Amazon.com: Trimbrite T1920 Premi.Tire Lettermate Pen: Automotive

another option


----------



## 70AARCUDA (Nov 14, 2010)

gfxdave99 said:


> Amazon.com: Trimbrite T1920 Premi.Tire Lettermate Pen: Automotive
> 
> another option


...ironic, but I think I actually used that (or one similar to it) on the Goodyear Poly Glass E60 and G60 tires on my AAR 'Cuda...to "touch-up / refresh" the white letters! Worked "great" until the tip dried out (too quickly).


----------



## 72buickgs (Mar 20, 2011)

osiris10012 said:


> Looks great on muscle cars and trucks but in my opinion i think it would look terrible on the cruze. But thats my opinion, its your ride do whatever appeals to you.


i agree. 
it took me 3 years to convince my dad, when he purchased his 2nd last new car in 2001, to not buy whitewalls.


----------



## steve vastine (Apr 29, 2013)

I am looking for 16" raised white letter tires for my 02 Firebird [email protected] Contact me or give me a number to call you.


----------



## AutumnCruzeRS (Sep 10, 2012)

OP did you ever go with WRL tires. I was thinking of this for replacement 16" tires too. Would it make our cruze look like a Nascar. Any pics if you did?


----------



## iggy (Feb 14, 2013)

Raised white letters? Heck , I want some white wall tires, and some curb feelers.

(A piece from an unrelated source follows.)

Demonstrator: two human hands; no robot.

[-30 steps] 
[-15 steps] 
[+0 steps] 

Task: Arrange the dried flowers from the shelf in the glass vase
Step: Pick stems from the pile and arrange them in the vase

I'll be digging the scene with the gangster lean as I'm driving down the rood too.


----------



## Sunline Fan (Jul 29, 2012)

No Tim, back away from the Google search bar!

Agreed they look good on some vehicles. Usually for me with newer cars, it's fine if it came like that from the factory. Point being, I have them out on my Excursion, that's how it was new. Granted the wording is small and doesn't look trashy. My grandpa had them put out when he got new tires on his Mountaineer. It didn't have them out from the factory, and it just looks really weird now.


Sent from AutoGuide.com Free App


----------



## AutumnCruzeRS (Sep 10, 2012)

Was just thinking of something different. Theres just so much sidewall with the 16" tires. Ok will search for some new wheels instead. Just so many choices with wheels.


----------



## AutumnCruzeRS (Sep 10, 2012)

iggy said:


> Raised white letters? Heck , I want some white wall tires, and some curb feelers.
> 
> I'll be digging the scene with the gangster lean as I'm driving down the rood too.


Dont forget the switches for that 3 wheel roll.


----------